Listen up. This is important.
Just like learning to boil water, toast bread, or when to put your hand on a hot baking sheet (never!) making your own pumpkin puree is just a thing that all home cooks and bakers should know how to do.
One reason it is important is to simply know the basics of everything that goes into your food. Whenever possible, it’s great to be able to deconstruct your ingredients beyond grocery store convenience.
Not that I have anything against convenience, mind you, but having fresh pumpkin is actually very nice to have. And, if you like your food nutritious, also remember that baking pumpkin may save more of the nutrients than using the industrial, canned version.
Hey, it could happen.
Did I forget to mention that making your own pumpkin puree before putting it in your recipe gives you MAJOR BROWNIE POINTS? Yeah. Like, instant Hostess-of-the-Year Award right there.
Or, well, you know… at least I think it’s a nice touch! I’ll send you a plaque or something.
Anyway, now that you know how I feel about being able to make fresh pumpkin puree, I thought I’d provide you with the skills to do it, should you decide to try it.
If you couldn't tell... this is just the beginning of a wave of pumpkin recipes comin’ atcha, (and I’m sure not just from me,) so I figured its best you be prepared.
Homemade Pumpkin Puree
2 Sugar Pie pumpkins, about 2-3 lbs. (Makes about 6 cups puree total.)

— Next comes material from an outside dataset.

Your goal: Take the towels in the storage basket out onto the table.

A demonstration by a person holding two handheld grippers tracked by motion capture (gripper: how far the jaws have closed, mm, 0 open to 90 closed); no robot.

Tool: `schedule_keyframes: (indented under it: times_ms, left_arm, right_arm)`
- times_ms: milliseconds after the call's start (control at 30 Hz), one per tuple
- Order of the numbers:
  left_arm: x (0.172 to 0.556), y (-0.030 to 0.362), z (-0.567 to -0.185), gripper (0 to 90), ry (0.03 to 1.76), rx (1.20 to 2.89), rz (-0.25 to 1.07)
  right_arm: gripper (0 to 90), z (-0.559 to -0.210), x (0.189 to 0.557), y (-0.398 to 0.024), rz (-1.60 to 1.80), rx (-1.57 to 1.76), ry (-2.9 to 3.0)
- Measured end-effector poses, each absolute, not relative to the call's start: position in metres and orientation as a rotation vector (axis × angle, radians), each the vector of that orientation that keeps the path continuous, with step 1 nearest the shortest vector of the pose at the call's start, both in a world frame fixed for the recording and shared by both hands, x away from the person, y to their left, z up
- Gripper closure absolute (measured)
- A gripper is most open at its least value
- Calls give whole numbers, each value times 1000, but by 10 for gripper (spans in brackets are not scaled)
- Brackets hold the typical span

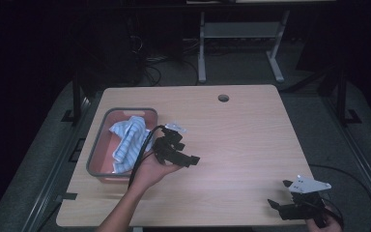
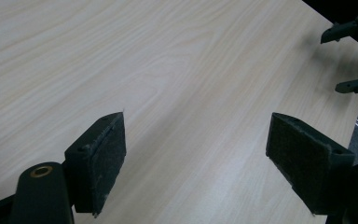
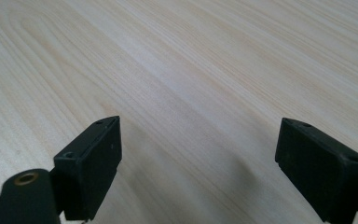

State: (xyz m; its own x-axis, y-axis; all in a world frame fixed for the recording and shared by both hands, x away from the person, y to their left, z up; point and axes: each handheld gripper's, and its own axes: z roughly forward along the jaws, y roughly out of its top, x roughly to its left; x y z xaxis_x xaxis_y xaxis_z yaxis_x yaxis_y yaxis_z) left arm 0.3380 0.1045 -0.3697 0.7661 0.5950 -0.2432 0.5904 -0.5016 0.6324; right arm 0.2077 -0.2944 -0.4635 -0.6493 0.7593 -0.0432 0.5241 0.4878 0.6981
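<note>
The right hand-held gripper (image 1: 284, 195) is hovering wide open and empty over the near edge of the light wooden table (image 1: 241, 140). The left hand-held gripper (image 1: 186, 153) is also gaping empty, just beside the grey-rimmed pink tray (image 1: 96, 150) holding a blue-striped white cloth (image 1: 128, 137). Beyond, a dark room is showing grey desk legs (image 1: 202, 48).

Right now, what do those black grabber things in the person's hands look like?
Both are black handheld tongs with two flat, blocky jaws. The left tongs have fuzzy dark pads inside the jaws and a black cable trailing back. The right tongs carry a grey three-cornered plate dotted with small dark marks, and smoother jaw faces. The person's forearm is bare, with no sleeve showing.
</note>
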Motion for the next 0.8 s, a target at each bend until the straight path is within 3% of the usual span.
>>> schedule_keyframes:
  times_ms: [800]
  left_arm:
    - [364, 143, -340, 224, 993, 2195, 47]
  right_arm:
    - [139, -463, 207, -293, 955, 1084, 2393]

Preheat the oven to 375 degrees F. That was the hard part. Now stab each pumpkin about 3 times on each side to vent. Be merciless. It’ll all be over in a second… they won’t feel a thing. Place them on their sides on a baking sheet in the center rack of the oven and set the timer for about 25 minutes. Then, just walk away. Go do something else, like prep a recipe, watch TV, or fold your laundry. No big deal. When the timer goes off, roll each pumpkin onto its other side with an oven mit… and repeat the 25 minutes of doing something else.

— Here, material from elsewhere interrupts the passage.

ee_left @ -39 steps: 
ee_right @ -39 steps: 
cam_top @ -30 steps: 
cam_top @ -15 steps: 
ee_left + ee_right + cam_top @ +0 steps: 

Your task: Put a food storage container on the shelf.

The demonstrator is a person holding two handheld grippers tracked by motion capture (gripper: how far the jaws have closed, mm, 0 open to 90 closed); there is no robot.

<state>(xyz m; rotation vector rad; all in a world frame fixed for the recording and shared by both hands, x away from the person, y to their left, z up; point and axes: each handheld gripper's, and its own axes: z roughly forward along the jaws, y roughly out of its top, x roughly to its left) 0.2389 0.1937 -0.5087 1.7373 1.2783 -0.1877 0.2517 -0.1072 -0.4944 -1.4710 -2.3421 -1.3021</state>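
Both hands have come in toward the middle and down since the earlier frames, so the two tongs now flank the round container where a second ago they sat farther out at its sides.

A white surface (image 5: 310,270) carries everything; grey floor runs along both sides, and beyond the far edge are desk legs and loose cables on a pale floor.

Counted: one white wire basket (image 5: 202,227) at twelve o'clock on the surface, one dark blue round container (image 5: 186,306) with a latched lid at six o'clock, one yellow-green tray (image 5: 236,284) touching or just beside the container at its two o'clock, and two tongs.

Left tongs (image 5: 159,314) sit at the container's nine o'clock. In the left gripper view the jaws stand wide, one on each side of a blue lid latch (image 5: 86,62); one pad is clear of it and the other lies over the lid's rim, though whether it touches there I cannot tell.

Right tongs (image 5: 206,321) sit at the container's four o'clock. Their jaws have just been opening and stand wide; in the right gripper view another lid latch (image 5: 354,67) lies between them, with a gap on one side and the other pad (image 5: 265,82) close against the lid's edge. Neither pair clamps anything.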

Take the pumpkins out of the oven and cut each in half to cool enough to handle. When they are not too hot to touch, you can gently scoop all the seeds out of the pumpkin, and they should be pretty easy to peel the skin off of.
I always keep the seeds for roasting, by the way – they are excellent additions to granola, on cereal, in parfaits, and for topping baked goods! Do yourself a favor. Keep the seeds.

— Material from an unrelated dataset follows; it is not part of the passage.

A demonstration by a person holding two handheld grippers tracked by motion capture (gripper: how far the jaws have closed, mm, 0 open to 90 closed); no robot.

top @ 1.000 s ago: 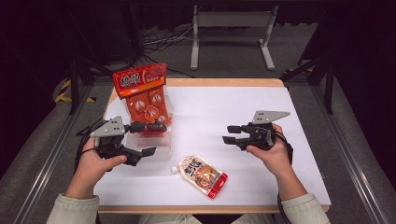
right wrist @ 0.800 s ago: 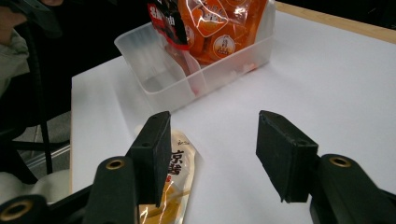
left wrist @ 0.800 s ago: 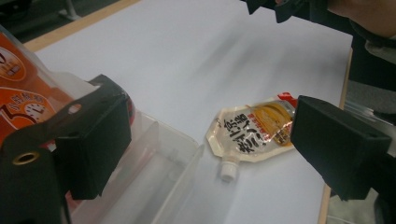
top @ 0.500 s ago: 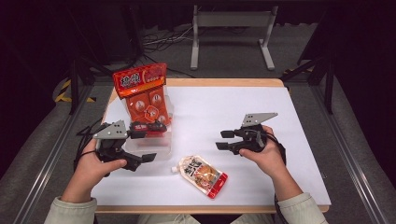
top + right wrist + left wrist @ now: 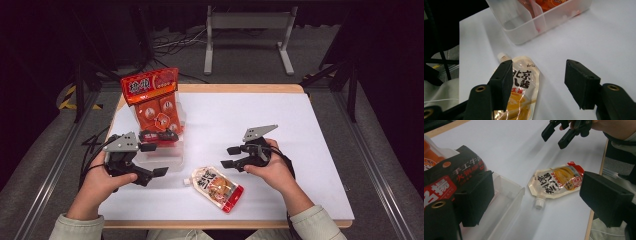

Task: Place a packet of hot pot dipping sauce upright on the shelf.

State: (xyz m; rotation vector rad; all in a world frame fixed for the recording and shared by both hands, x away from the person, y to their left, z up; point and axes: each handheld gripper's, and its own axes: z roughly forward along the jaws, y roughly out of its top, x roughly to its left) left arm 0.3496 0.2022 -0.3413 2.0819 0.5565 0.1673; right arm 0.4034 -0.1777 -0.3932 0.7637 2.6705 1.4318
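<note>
We have the spouted sauce pouch (image 5: 216,186) lying flat on the white table (image 5: 300,130), near the front edge, between our two hands and well clear of the clear plastic bin (image 5: 160,152) that stands to its left. Its long axis runs diagonally: the white spout (image 5: 539,203) points toward the bin, and the red bottom end points back toward our right forearm.

Our right tool (image 5: 228,156) hangs just above and behind the pouch, slightly to its right, pointing left and downward at it. Its jaws have just been opening and now stand spread with nothing between them; in the right gripper view the pouch (image 5: 520,92) sits under the left-hand jaw rather than centred in the gap. This hand is plainly the nearer one, so we judge the pick falls to it, with a short shift toward the pouch's middle.

Our left tool (image 5: 159,159) straddles the bin's near end wall, jaws spread wide, beside the red snack bag (image 5: 155,102) standing in the bin.
</note>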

Finally, puree the flesh of the pumpkins in batches in a food processor. Unless you have one of those fancy new blenders, I definitely recommend the ever-useful food processor.
When the pumpkin puree is smooth as cream throughout, it will now serve as your brilliant addition to a plethora of baked goods and entrees! Do 2-4 pumpkins on a Saturday, and you’re set for a week or two of delicious pumpkin recipes. Place some of it in a freezer bag, and it keeps well for months in the freezer!